“And what kind of a God would He be who, having the power to prevent, permits, or orders, as the Bible teaches, all these evils? I am a man of the world, and pretend to nothing saintlike or chivalric, but do you think I am capable of going to Mr. Winthrop and striking down his daughter Susie with a loathsome disease? And yet if a minister or priest should come here he would begin to talk about the mysterious providence, and submission to God’s will. If I am to have a God, I want one at least better than myself.”
“You must be right,” said Christine, with a weary moan. “There is no God, and if there were, in view of what you say, I could only hate and fear Him. How chaotic the world is! But it is hard.” After a moment she added, shudderingly: “It is horrible. I did not think of these things when well.”
“Get well and forget them again, my dear. It is the best you can do.”
“If I get well,” said Christine, almost fiercely, “I shall get the most I can out of life, cost what it may;” and she turned her face to the wall.
A logical result of his teaching, but for some reason it awakened in Mr. Ludolph a vague foreboding.
The hours dragged on, and late in the afternoon the hard-driven physician appeared, examined his patient, and seemed relieved.
“If there is no change for the worse,” he said, cheerily, “if no new symptoms develop by tomorrow, I can pronounce this merely a severe cold, caused by the state of the system and too sudden check of perspiration;” and the doctor gave an opiate and bowed himself out.
Long and heavily Christine slept. The night that Dennis filled with agonizing prayer and thought was to her a blank. While he in his strong Christian love brought heaven nearer to her, while he resolved on that which would give her a chance for life, happy life, here and hereafter, she was utterly unconscious. No vision or presentiment of good, like a struggling ray of light, found access to her darkened spirit. So heavy was the stupor induced by the opiate, that her sleep seemed like the blank she so feared, when her brilliant, ambitious life should end in nothingness.

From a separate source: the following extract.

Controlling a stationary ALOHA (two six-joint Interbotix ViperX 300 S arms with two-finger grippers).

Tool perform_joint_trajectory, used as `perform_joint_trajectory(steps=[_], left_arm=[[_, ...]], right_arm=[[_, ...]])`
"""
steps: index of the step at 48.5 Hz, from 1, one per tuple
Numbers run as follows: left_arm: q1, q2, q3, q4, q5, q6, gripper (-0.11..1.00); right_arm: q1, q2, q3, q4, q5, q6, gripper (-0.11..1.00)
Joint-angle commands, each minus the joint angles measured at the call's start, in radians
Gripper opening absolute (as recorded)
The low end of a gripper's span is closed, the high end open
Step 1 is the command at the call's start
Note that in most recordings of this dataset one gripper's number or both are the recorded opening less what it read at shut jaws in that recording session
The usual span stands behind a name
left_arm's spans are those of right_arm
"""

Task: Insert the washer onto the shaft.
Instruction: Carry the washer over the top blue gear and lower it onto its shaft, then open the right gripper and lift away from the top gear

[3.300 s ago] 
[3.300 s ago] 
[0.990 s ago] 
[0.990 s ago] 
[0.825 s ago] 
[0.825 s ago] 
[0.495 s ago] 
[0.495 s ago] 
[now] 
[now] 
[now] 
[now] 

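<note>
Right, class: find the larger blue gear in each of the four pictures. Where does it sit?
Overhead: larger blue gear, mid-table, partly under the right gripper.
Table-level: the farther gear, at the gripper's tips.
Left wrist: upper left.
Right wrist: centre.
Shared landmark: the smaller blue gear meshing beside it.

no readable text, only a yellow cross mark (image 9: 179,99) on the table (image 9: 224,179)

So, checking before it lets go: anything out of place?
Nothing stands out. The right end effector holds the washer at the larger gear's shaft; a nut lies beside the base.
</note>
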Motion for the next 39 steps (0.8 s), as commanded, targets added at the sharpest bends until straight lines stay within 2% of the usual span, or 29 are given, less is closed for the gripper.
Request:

So I suppose God’s love meditates good, and resolves on life and joy for us, while our hearts are sleeping, dead to Him, benumbed and paralyzed so that only His love can awaken them. Like a vague yet hope-inspiring dream, this truth often enters the minds of those who are wrapped in the spiritual lethargy that may end in death. God wakes, watches, loves, and purposes good for them. When we are most unconscious, perhaps another effect for our salvation has been resolved upon in the councils of heaven.
But ambition more than love, earthly hopes rather than heavenly, kept Mr. Ludolph an anxious watcher at Christine’s side that night. A smile of satisfaction illumined his somewhat haggard face as he saw the fever pass away and the dew of natural moisture come out on Christine’s brow, but there was no thankful glance upward. Immunity from loathsome disease was due only to chance and the physician’s skill, by his creed.
The sun was shining brightly when Christine awoke and by a faint call startled her father from a doze in the great armchair.
“How do you feel, my dear?” he asked.
She languidly rubbed her heavy eyes, and said she thought she was better—she felt no pain. The opiate had not yet lost its effect. But soon she greatly revived, and when the doctor came he found her decidedly better, and concluded that she was merely suffering from a severe cold, and would soon regain her usual health.
Father and daughter were greatly relieved, and their spirits rose.
“I really feel as if I ought to thank somebody,” said Christine. “I am not going to thank the doctor, for I know what a bill is coming, so I will thank you. It was very kind of you to sit up the long night with me.”
Even Mr. Ludolph had to remember that he had in his anxiety thought as much of himself as of her.
“Another lease of life,” said Christine, dreamily looking into the future; “and, as I said last night, I mean to make the most of it.”
“I can best guide you in doing that,” said her father, looking into his daughter’s face with keen scrutiny.
“I believe you, and intend to give you the chance. When can we leave this detested land, this city of shops and speculators? To think that I, Christine Ludolph, am sick, idle, and perhaps have endangered all by reason of foolish exposure in a brewer’s tawdry, money-splashed house! Come, father when is the next scene in the brief drama to open? I am impatient to go home to our beloved Germany and enter on real life.”
“Well, my dear, if all goes well, we can enter on our true career a year from next fall—a short year and a half. Do not blame the delay, for it will enable us to live in Germany in almost royal style. I never was making money so rapidly as now. I have invested in that which cannot depreciate, and thus far has advanced beyond belief—buildings in the business part of the city.